Почти все были теперь здесь, в ДПЗ. Он видел их через окно, а иногда минутное счастье — встречал на прогулке. Здесь был Соломон, серый от малокровия, в своей старой ермолке, был Андрей Франжоли, истиннорусский итальянец, добрейшая душа, отважный толстяк, совершивший во время путешествия под конвоем жандармов прыжок из вагона, покалечивший его на всю жизнь; помня об этом прыжке, жандармы упрятали Франжоли, как опаснейшего преступника, в Петропавловскую крепость, и только недавно вернули в ДПЗ, ибо суд, как говорили, был близок.

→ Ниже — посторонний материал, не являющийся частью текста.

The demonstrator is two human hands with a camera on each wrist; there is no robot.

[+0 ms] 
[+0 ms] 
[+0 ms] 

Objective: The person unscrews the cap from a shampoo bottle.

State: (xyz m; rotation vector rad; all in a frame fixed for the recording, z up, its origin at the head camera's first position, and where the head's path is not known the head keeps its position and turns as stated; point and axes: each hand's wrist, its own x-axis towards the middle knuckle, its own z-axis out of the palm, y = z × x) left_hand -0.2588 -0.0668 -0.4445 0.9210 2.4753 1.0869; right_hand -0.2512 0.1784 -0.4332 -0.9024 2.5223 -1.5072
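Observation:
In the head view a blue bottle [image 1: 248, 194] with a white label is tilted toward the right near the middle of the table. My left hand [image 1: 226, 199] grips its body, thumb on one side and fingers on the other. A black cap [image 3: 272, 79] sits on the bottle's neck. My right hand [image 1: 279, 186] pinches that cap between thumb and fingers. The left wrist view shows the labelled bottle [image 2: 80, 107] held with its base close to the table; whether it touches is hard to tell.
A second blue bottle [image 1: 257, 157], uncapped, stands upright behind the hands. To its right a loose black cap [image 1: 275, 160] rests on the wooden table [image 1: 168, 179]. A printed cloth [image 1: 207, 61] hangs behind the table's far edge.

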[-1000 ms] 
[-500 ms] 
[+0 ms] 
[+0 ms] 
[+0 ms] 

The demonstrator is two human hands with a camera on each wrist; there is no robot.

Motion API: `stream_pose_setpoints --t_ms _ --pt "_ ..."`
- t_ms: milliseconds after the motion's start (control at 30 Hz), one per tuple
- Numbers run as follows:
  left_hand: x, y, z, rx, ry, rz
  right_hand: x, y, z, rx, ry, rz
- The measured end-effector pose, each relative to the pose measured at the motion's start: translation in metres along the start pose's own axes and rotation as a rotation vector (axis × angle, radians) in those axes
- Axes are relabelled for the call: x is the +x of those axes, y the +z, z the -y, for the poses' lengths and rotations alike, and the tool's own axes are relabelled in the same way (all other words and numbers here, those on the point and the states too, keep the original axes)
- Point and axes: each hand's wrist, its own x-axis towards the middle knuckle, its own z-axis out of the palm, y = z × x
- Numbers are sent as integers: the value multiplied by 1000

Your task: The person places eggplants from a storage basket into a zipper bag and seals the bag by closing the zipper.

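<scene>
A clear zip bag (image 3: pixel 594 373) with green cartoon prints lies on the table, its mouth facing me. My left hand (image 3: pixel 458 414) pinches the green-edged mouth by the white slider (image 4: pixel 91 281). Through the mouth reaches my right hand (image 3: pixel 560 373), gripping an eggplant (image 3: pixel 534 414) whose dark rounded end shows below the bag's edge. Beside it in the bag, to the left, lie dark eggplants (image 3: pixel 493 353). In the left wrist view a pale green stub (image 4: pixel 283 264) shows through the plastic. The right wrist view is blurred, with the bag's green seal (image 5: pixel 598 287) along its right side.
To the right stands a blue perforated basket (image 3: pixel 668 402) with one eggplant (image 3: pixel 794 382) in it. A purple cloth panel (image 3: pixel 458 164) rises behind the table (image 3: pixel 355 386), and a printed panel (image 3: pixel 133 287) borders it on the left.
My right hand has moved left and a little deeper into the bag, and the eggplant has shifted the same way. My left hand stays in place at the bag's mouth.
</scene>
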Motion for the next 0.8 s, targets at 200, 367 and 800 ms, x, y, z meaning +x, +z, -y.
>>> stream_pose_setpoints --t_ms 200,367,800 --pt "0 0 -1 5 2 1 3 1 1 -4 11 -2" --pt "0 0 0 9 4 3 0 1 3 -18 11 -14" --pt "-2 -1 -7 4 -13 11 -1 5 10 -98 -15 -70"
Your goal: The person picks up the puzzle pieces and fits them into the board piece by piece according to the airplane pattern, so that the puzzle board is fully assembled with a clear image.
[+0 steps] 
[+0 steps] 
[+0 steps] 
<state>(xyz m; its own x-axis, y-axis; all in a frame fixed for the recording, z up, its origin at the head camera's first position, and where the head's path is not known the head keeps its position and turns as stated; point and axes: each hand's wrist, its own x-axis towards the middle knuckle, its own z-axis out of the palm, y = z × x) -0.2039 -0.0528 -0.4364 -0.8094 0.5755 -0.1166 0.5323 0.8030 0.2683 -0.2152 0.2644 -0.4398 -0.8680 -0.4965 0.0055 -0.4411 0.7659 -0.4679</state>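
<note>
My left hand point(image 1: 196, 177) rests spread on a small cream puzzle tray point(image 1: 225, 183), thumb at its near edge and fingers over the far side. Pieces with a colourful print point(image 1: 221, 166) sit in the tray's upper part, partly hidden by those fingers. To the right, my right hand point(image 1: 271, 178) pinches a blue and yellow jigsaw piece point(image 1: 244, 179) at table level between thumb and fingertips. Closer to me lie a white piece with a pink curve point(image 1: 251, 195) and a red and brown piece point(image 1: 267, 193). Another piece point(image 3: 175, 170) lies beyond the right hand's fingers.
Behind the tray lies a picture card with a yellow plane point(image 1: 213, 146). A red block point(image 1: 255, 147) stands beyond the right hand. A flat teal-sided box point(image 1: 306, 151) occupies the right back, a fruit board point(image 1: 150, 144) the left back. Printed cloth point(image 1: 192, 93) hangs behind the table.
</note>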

Здесь был Виктор Костюрин, Алеша Попович, так блестяще освобожденный Михайлой и Аней в марте и снова схваченный в июле; был тут и Миша Кац, неудачливый бондарь, который — вот смех-то! — объяснял на следствии, что из учителя сделался бондарем по причине геморроя: чтоб не вести сидячую жизнь…
Первые недели три совсем не было сна, ночами напролет вспоминал, размышлял: случайно он здесь или нет? Чем дальше думал, тем тверже укреплялся: нет, не случайно. Иного быть не могло. Не Соломон его сбил тем осенним днем, не седой умница Феликс Волховский соблазнил, как прельстительная сирена, а его собственная жизнь и все, что творилось вокруг. Не попал бы в кружок Феликса, ушел бы к киевским «бунтарям», к херсонским пропагандистам, одесским сен-жебунистам, ведь все кругом клокотало, топорщилось, рвалось куда-то, и избежать общей участи было немыслимо — так же, к примеру, как выбежать из-под ливня сухим… И все же — откуда пошло, где начало? Ну, крестьянин, простолюдин, отец крепостной, дед и вовсе раб, вековые обиды, темная, нечеловечья жизнь, но ведь он-то, Андрей Иванович — с девяти лет вольный казак, керченский гимназист, окончил с серебряной медалью, потом студент юридического факультета, уважаемый молодой господин… Откуда же эта непобедимая боль, эта невозможность примириться?
Было так — никому не рассказывал никогда — вечером в дедовском доме, на птичьем дворе в имении Кашка-Чекрак, рыдала тетка Люба, упав на пол, прижимаясь к дедушкиным ногам: «Тятенька, миленький тятенька, спасите!» Дед запер дверь. Снаружи кто-то бухал что есть силы, кричали, стучали в окно, Андрей видел бородатого громадного мужика, Полтора-Дмитрия, приказчика, которого все боялись. «Отворяй, скотина. Все равно наша будет!» — орал Полтора-Дмитрий, видимо, пьяный, но дедушка отвечал: «Я вас застрелю!» А стрелять-то было не из чего, Андрей знал, было ужасно страшно и очень жалко тетю Любочку, мамину сестру, она швея, самая красивая из всей фроловской семьи, добрая, шила ему рубашки — и куда-то ее хотят забрать. Андрей закричал: «Тетя Любочка!», заплакал, кинулся к тетке, но бабка оттащила в другую комнату, заперла там. Он колотился, кричал, стучал кулаками в дверь: «Не трогайте мою тетеньку! Не трогайте мою тетеньку!» Слышал, как за стенкой шумели, тетя Люба вскрикивала, потом стало тихо, он выбрался через окошко, побежал, увидел: Полтора-Дмитрия вел тетю Любу за руку, и она, такая маленькая рядом с ним, шла медленно и спокойно, с распущенными волосами, и даже не делала попытки вырваться, а с другой стороны шел конюх Степан, по кличке Черкес. Андрею было восемь лет, но он все понял: тетю Любу вели к помещику Лоренцову. Андрей слышал раньше, как тетя Люба жаловалась дедушке: помещик пристает, грозится выдать за горбатого Миньку, если она не согласится к нему «ходить».